What Curran either didn’t know, or wanted to erase, was the fact that up until the late 1890s, cities like “New-York” and “New-Jersey” were usually hyphenated to be consistent with other phrases that had both a noun and an adjective. In 1804, when the “New-York Historical Society” was founded, therefore, hyphenation was de rigueur. The practice of hyphenating New York was adhered to in books and newspapers, and adopted by other states. Even the New York Times featured a masthead written as The New–York Times until the late 1890s.
It was only when the pejorative phrasing of “hyphenated Americans” came into vogue in the 1890s, emboldened by Roosevelt’s anti-hyphen speech, that the pressure for the hyphen’s erasure came to pass.

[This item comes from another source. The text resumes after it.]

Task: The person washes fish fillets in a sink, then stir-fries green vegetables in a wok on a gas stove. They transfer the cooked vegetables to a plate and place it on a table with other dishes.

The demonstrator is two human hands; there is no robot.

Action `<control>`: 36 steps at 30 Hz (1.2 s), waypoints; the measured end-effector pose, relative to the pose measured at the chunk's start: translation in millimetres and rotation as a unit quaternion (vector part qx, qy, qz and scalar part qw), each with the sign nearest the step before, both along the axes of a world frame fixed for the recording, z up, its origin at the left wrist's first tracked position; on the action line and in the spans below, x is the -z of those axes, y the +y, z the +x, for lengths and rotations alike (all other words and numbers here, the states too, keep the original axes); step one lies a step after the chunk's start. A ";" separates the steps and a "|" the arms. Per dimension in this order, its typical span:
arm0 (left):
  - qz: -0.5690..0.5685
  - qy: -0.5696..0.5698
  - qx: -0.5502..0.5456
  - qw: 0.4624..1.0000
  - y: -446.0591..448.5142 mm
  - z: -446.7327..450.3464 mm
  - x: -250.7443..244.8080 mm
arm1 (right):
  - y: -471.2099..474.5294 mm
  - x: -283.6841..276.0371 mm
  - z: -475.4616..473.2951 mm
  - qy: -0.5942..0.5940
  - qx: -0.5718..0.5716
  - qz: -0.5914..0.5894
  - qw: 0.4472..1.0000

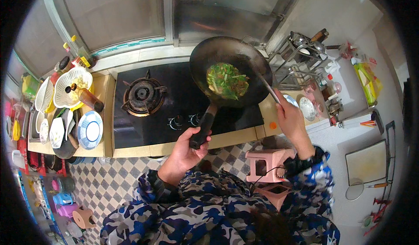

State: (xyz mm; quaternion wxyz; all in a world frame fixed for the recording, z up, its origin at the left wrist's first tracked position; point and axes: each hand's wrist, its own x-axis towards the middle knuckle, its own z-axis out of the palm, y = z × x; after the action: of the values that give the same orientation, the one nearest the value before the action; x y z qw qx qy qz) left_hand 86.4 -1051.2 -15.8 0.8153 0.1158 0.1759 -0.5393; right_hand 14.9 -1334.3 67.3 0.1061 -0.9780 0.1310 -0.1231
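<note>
A dark wok point(229, 48) is over the right part of the black glass gas hob point(131, 130), with chopped green vegetables point(226, 81) lying in its middle. My left hand point(186, 151) is closed around the wok's black handle point(206, 125). In my right hand point(293, 122) is the metal handle of a cooking utensil point(269, 87), whose far end rests inside the wok at its right side; the exact shape of that end is hard to tell. The left burner point(142, 93) is uncovered, while the wok hides the right one.
Left of the hob are a blue-and-white plate point(90, 130), a white plastic basket point(70, 96), a brown bottle point(90, 100) and sauce bottles point(81, 57). A metal rack with utensils point(301, 48) and small dishes point(307, 108) stand at right. Pink plastic stools point(268, 158) are below the counter.
</note>
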 end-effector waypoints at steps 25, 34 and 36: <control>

Writing in 1924, several years after Roosevelt’s speech, Curran accused New York society of being overly judgmental, noting that “it is Ellis Island that catches the devil whenever a decision comes along that does not suit somebody. Of course, we are now in the midst of the open season for attacks on Ellis Island. We have usurped the place of the sea serpent and hay fever. We are ready to be roasted.” For the next twelve years he served as commissioner of immigration, Curran became more staunchly anti-immigrant, and his hatred was fueled by the anti–hyphenated Americanism espoused by people like Roosevelt and, later, Woodrow Wilson.
Curran was outraged that his beloved city would appear hyphenated, and he continually insisted that Morris call a meeting to pass a law that barred the use of a hyphen in New York. Meanwhile, curators, historians, and librarians banded together with antidiscrimination and immigrants’ rights defenders to defend a hyphenated New-York. Curran could not win this time, they insisted. The curators and librarians at the Historical Society bravely stood by the hyphen in their name, confirming that they had been founded in 1804, that the hyphen was in the original configuration of New-York, and that, no, this hyphen would not be erased. Hyphenated Americans and activists throughout New York City worried that this erasure would signal that they would not be welcome in the one city that was supposed to be a bastion of openness in America…

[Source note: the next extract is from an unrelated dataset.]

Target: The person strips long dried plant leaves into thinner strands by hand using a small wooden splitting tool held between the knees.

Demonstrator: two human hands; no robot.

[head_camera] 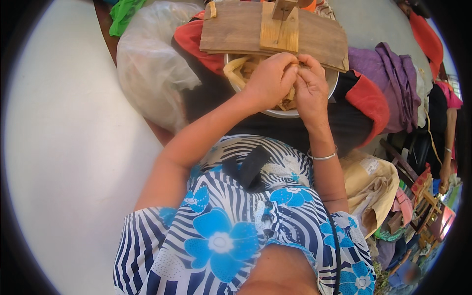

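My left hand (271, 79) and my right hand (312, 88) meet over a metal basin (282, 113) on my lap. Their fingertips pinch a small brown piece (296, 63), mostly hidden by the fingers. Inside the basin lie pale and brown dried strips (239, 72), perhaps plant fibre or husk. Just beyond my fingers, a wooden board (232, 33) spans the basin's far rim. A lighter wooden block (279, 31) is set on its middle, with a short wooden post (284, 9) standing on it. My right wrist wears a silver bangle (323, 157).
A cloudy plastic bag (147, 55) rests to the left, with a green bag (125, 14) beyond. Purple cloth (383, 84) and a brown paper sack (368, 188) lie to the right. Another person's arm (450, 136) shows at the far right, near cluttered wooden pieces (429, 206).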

In the end, much to his chagrin, Curran lost this contest. No law was ever passed outlawing the hyphen, and it remains to this day, etched in stone on the building of the New-York Historical Society, a homage to the journey of the city and the hyphenated individuals who fought the good fight to keep the hyphen—and its many meanings—alive.
While it might be easy to dismiss this as a language debate from long ago, this excerpt highlights how language is not just about grammar or particular words: all of it is tied to how people see and understand the world. It sounds like the hyphen in place names followed conventions for the day of separating adjectives and nouns that went together. As hyphens later helped demarcate identity, they generated controversy.
Would New York be a different place today if it were New-York? Perhaps it might work like this. The hyphen implies a more hybrid identity than the solid “New York” together. Would this point people back to the original roots of the city, not as an American place but a British territory and before that a Dutch city? All of this could help put together contradictory ideas including American individualism and capitalism, colonialism, slavery, and pluralism. Add to that the immigrant history of New York from a variety of countries at numerous time points and perhaps the hyphenated version would help highlight the bricolage that is the city of five boroughs, numerous neighborhoods, and uncountable different experiences. “New-York” is still being shaped, “New York” already exists.